Classical Fisher Information in Quantum Metrology -- Interplay of Probe, Dynamics and Measurement
Gabriel A. Durkin

TL;DR
This paper introduces a Fisher operator to analyze quantum measurement processes, establishing bounds on classical Fisher Information and proposing practical optimal measurement schemes using linear optics and photon counting.
Contribution
It develops a formalism linking Fisher information with Hamiltonian semi-norm and constructs optimal measurement strategies for quantum metrology.
Findings
Fisher operator formalism bounds classical Fisher Information by Hamiltonian semi-norm.
Optimal measurement schemes can be implemented with linear optics and photon counting.

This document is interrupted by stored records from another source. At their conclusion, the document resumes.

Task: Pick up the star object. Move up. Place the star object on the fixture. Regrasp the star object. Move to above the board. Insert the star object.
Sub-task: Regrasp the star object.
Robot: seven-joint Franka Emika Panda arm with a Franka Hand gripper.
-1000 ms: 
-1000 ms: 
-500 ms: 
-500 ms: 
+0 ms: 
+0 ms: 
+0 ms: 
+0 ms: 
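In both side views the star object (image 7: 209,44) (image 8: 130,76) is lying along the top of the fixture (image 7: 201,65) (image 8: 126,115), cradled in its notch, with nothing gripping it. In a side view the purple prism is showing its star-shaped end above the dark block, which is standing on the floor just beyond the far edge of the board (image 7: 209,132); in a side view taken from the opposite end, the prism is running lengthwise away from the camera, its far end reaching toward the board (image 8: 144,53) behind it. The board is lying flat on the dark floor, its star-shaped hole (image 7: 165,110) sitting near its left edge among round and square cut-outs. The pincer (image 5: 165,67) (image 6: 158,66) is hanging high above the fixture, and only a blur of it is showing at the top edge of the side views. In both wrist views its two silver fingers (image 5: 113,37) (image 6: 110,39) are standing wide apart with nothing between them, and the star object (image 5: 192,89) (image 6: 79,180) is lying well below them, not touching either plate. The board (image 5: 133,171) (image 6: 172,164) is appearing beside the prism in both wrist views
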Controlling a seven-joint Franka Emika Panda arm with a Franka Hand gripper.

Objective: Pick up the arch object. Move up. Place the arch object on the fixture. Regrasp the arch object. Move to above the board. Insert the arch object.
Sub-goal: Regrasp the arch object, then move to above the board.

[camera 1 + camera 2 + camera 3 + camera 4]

Achieves maximum Fisher Information with simple projective measurements on qubits.
Abstract
We introduce a positive Hermitian operator, the Fisher operator, and use it to examine a measurement process incorporating unitary dynamics and complete measurements. We develop the idea of information complement, the minimization of which establishes the optimal precision for a fixed input. The formalism demonstrates that, in general, the classical Fisher Information has the Hamiltonian semi-norm as an upper bound. This is achievable with a qubit probe and only projective measurements, and is independent of the true value of the estimated parameter. In an interferometry context, we show that an optimal measurement scheme can be constructed from linear optics and photon counting, without recourse to generalised measurements or exotic unitaries outside of SU(2).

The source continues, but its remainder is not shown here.